The Girl With All the Gifts is a weird, disturbing, creepy, and fun book. It somehow manages to be both thoughtful and gory, without overdoing either. It has a story that manages to freak you out while making you think about human nature and humanity in general. M.R. Carey refuses to do what you expect and this odd and satisfying post-apocalyptic gem is the result. Pandora may have opened the box that let the darkness out, but M.R. Carey explores the shadows of humanity so well it was worth it.
The best way to read The Girl With All the Gifts is with an open mind. In daytime. The blurb is small and bland for a reason. The author has a lot to cover with the four hundred pages of the novel and he puts on one hell of a show for the duration if you have the patience for the story to build. But, if you must have a spoilerish comparison: It felt like reading Kazuo Ishiguro's Never Let Me Go mashed up with Mira Grant's Parasite. It's not all action-packed or hungry gorging, but also a thoughtful and philosophical exploration of people. Carey has an even hand with all of that and with the steady characterization of Parks, Justineau, Gallagher, and Melanie. It's a lot to juggle with any kind of satisfaction, but Carey manages it with aplomb and finesse.

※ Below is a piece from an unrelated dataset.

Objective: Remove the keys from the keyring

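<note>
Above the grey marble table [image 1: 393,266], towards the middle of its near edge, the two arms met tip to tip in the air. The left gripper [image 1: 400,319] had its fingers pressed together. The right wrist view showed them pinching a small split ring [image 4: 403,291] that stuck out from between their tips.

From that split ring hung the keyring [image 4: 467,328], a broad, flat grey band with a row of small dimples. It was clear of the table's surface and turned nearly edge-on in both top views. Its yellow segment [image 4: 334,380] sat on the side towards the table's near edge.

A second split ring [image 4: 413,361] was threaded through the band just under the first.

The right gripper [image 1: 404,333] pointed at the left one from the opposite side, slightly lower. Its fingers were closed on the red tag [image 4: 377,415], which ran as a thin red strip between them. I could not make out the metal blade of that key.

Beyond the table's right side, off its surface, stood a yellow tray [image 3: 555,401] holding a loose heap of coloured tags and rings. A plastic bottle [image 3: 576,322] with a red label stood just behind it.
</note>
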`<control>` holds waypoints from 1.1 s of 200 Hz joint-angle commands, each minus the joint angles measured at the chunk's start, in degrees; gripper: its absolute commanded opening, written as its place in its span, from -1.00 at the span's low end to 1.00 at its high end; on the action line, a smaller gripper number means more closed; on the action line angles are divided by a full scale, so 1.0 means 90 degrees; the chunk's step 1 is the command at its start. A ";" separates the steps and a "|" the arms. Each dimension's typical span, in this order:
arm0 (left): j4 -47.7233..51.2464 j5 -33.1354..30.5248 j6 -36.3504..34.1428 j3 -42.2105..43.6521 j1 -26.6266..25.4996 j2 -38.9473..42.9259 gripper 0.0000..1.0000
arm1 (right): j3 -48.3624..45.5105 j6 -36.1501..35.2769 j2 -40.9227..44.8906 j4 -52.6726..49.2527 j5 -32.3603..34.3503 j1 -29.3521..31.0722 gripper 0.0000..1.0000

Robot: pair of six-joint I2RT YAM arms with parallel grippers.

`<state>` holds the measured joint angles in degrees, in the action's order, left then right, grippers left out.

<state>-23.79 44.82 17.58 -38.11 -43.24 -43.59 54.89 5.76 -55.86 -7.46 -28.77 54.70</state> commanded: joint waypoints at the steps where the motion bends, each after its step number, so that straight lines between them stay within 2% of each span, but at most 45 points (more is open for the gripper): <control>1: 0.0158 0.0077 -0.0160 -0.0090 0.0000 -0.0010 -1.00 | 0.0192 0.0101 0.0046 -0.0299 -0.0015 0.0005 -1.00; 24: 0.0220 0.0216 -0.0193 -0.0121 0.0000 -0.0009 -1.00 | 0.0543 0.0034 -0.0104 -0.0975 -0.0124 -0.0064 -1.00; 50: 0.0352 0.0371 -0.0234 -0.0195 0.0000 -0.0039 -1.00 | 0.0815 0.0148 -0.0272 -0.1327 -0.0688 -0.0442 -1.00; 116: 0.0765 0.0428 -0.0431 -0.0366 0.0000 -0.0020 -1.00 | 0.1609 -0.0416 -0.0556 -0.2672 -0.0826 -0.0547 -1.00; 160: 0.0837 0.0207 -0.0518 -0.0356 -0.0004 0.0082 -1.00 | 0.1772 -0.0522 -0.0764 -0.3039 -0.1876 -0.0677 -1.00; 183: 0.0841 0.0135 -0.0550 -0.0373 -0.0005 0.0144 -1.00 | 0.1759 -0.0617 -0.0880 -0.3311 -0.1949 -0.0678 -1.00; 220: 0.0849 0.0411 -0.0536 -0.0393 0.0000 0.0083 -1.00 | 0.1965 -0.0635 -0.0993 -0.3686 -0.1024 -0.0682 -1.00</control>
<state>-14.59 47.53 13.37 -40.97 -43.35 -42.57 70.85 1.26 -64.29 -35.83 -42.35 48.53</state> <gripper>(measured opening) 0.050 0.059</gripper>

After everything, it's hard to discuss the finer points of the novel for the reasons stated in the previous paragraph. I would hate to spoil anything of the total effect and atmosphere that The Girl With All the Gifts carries. So that makes it hard to to register my few complaints. The first was that the villain was slightly too one-dimensional to be entirely believable or for my taste and that what would the food source be now that Melanie has turned everyone into hungries? How will there be a full second generation or third if there is no food? Besides those small issues, I was overjoyed with the unconventional routes that Carey continued to take with his story up until the very end.
The Girl With All the Gifts is a near-perfect novel. I loved it from the beginning until the end; I wanted to know what happened and I simultaneously never wanted to stop reading. The characters are complex and often unlikeable, the story is bleak and still compelling, the ending is unexpected and totally authentic. A very enthusiastic and happy 4.5 stars.